# To do
The expected answer is every line from the material below that has the word "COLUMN".

━━━━━━

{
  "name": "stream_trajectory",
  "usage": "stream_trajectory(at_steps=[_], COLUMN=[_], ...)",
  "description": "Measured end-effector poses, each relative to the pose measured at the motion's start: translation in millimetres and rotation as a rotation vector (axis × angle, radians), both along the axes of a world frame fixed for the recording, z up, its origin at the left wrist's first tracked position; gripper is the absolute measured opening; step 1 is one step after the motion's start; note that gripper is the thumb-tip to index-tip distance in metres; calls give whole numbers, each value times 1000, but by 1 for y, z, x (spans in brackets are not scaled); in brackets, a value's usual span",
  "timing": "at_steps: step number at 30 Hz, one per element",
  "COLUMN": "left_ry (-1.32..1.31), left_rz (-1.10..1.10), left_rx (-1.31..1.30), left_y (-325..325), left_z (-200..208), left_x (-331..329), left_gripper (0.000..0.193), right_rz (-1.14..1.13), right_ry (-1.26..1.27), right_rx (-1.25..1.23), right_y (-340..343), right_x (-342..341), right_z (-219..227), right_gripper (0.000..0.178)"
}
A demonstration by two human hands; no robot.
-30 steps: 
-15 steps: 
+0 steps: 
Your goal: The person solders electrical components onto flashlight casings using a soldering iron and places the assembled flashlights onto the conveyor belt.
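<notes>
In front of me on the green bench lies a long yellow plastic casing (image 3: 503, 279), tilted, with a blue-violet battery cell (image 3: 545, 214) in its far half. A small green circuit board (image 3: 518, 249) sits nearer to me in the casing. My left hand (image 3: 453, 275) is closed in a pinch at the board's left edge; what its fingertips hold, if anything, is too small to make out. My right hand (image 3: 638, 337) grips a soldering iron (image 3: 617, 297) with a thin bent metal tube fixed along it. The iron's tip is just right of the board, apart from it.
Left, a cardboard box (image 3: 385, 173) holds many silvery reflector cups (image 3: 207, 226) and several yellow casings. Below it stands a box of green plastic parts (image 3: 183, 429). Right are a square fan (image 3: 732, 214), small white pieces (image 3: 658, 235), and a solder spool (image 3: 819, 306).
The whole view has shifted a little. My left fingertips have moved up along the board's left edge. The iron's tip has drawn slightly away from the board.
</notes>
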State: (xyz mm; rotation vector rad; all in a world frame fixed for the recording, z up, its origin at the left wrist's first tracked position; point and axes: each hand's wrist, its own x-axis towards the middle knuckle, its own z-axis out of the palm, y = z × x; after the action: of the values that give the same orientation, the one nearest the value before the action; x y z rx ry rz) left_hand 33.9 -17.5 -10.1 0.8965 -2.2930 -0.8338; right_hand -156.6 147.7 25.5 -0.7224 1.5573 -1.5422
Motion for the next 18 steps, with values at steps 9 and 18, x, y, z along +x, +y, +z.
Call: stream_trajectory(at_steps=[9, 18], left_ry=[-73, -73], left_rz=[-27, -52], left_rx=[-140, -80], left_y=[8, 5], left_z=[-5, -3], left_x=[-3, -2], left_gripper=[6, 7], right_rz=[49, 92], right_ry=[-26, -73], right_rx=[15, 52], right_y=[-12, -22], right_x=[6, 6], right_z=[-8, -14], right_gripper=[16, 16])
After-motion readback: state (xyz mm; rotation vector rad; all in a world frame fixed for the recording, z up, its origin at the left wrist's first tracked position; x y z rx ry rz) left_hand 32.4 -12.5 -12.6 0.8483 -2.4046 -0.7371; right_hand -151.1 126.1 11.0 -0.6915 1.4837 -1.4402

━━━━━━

# Reply to the exercise
  "usage": "stream_trajectory(at_steps=[_], COLUMN=[_], ...)",
  "COLUMN": "left_ry (-1.32..1.31), left_rz (-1.10..1.10), left_rx (-1.31..1.30), left_y (-325..325), left_z (-200..208), left_x (-331..329), left_gripper (0.000..0.193), right_rz (-1.14..1.13), right_ry (-1.26..1.27), right_rx (-1.25..1.23), right_y (-340..343), right_x (-342..341), right_z (-219..227), right_gripper (0.000..0.178)"

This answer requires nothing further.